WHAT YOU NEED TO DO: Output exactly the line that includes "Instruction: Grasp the" and all the lines after it through the end of the listing below, and nothing more.

SOURCE MATERIAL:

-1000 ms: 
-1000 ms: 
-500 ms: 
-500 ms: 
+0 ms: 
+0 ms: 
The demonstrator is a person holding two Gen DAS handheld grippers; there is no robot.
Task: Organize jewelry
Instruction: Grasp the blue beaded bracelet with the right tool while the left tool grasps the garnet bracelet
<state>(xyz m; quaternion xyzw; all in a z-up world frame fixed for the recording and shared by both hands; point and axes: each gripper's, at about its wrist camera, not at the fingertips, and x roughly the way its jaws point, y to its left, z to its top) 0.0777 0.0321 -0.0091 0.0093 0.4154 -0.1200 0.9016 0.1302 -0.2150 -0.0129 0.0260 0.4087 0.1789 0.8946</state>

ANSWER SPACE:
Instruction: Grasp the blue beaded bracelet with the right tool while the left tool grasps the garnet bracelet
<state>(xyz m; quaternion xyzw; all in a z-up world frame fixed for the recording and shared by both hands; point and axes: each gripper's, at about its wrist camera, not at the fingertips, and x roughly the way its jaws point, y to its left, z to its top) 0.0777 0.0321 -0.0091 0.0093 0.4154 -0.1200 0.9016 0.1302 -0.2150 -0.0129 0.0260 0.4087 0.1789 0.8946</state>

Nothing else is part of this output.